Pea protein has all nine essential amino acids, the ones your body must get from foods in order to avoid nutrient deficiencies and the physical problems that accompany them. But some essential amino acids in pea protein are only present in low quantities, according to dietary research, reducing the food’s quality on a marker known as bio-availability.

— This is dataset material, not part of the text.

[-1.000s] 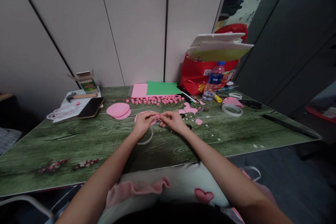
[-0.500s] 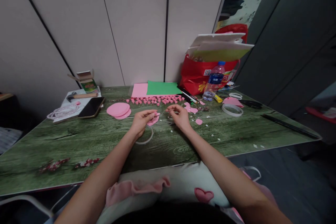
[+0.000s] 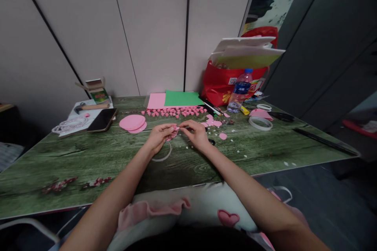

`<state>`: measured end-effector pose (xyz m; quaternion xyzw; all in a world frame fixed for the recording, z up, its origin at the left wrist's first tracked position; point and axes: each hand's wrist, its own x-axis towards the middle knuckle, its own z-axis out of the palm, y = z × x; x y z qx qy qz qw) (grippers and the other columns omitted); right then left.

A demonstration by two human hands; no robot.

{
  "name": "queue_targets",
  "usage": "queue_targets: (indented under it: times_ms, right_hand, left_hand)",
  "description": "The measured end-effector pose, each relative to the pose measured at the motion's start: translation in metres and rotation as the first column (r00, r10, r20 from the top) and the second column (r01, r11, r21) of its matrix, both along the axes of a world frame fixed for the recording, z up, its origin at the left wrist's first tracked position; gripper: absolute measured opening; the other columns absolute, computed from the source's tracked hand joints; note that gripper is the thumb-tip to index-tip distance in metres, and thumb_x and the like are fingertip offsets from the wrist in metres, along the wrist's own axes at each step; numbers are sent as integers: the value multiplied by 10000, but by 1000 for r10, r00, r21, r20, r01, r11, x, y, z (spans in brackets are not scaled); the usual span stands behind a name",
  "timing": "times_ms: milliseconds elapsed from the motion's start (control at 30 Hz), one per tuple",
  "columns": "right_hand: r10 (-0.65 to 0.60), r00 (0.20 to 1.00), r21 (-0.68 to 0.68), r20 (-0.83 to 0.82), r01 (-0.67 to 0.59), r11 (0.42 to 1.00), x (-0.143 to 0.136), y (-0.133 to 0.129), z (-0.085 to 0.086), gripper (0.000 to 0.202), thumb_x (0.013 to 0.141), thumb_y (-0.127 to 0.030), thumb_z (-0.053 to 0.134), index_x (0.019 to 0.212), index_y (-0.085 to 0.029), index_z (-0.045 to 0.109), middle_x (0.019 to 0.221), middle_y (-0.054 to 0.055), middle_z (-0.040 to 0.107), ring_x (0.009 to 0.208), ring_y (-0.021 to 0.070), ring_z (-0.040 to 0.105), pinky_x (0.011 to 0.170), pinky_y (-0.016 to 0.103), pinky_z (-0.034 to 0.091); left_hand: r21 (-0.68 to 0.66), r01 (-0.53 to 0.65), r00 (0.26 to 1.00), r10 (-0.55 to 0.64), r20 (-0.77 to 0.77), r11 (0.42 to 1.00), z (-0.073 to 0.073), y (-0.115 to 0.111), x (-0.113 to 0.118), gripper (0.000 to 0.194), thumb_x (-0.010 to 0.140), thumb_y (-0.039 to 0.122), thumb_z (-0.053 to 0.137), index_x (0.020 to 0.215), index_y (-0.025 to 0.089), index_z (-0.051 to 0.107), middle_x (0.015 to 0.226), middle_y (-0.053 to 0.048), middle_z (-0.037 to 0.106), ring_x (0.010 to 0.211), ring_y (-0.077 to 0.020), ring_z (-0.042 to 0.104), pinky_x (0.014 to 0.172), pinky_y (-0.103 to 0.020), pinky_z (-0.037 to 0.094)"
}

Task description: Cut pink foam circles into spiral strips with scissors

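Centre of frame: left hand (image 3: 160, 136) has its grip closed on a small pink rolled-looking paper piece (image 3: 175, 127). Right hand (image 3: 196, 135) reaches in, thumb and finger at the piece's edge; too small to tell whether that grip is shut on it. A pink paper disc (image 3: 172, 136) shows partly beneath the left hand.

Risks, as I judge: a loose left pinch could let the piece unroll; a hard right tug could crease it. Left wrist lowering could nudge the translucent ring-shaped tape roll (image 3: 170, 150); right wrist could catch the black-handled scissors (image 3: 211, 141).

Edges: the green wood-grain counter (image 3: 112, 168) ends just before the lap, lower centre. Most room for moving: lower left. Pink rosebud-like pieces (image 3: 177, 112) bound the upper centre; white scraps (image 3: 238, 151) dot centre right.
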<state>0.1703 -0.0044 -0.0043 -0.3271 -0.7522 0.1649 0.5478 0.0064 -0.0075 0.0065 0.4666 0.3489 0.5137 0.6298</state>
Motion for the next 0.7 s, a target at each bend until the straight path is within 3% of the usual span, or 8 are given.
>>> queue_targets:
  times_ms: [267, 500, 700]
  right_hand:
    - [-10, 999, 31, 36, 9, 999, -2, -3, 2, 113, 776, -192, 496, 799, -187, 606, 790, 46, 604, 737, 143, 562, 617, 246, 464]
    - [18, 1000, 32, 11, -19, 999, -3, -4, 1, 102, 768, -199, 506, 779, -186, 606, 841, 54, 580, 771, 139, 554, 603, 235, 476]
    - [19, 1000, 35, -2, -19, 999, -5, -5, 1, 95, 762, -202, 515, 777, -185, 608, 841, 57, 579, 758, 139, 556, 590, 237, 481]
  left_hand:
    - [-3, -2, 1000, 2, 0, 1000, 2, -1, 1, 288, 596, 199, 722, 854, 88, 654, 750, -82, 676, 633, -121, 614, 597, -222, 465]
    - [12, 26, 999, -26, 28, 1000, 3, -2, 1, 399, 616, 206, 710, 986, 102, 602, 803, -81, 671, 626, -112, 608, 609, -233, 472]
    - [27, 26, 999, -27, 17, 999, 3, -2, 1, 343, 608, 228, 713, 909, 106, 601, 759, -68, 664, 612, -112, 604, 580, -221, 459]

“Pea protein is inferior a little bit compared to soy protein in terms of nutritional quality,” says Pam Ismail, associate professor of nutrition and an expert in protein bio-availability at the University of Minnesota. “It is deficient in one of the essential amino acids which is methionine.”
“Soy protein has a complete nutrition, whereas pea protein is not complete. In order to get a complete protein,” from pea protein, Ismail says, “formulators or food producers would have to blend another source in their product.”
Nutritionists use a so-called PDCAAS Score to rank the usefulness of food proteins, and on that ranking pea protein is considered of medium to above average quality. A newer scoring system being developed known as the DIAAS takes into account the effect of other plant chemicals on the digestibility of a protein. It ranks the usefulness of pea protein as medium. Cooking lowers the bio-availability of plant-based proteins even further.
“Processing of these proteins impacts their digestibility,” says Ismail. “The more there is heat, you are losing digestibility and PDCAAS will go down. That is the caveat, especially with alternative meat sources, as they are potentially more processed than other types of foods. I’m not sure if anybody has looked at the digestibility of a protein after going through that process. That’s an area that needs to be investigated.”
In the meantime, she says, read the label.
“Every company has a daily value that is coming out of that protein on their label. If a serving contains 15 grams of protein, all of that protein might not be available in terms of digestion. We’re supposed to have 50 grams of protein a day as our recommended intake. If a serving is giving us 20% of the daily value, then I’m getting 10 grams out of the 15 grams in that product. So you will have to supplement that food. You can’t survive on that one burger for one day.”
To fill the gap, it’s always good to combine plant proteins.
“You need methionine and lysine for a complete amino acid,” Ismail says. Grains, like peas, have high methionine, “while pulses are rich in lycine.” In other words, don’t forget to eat some rice.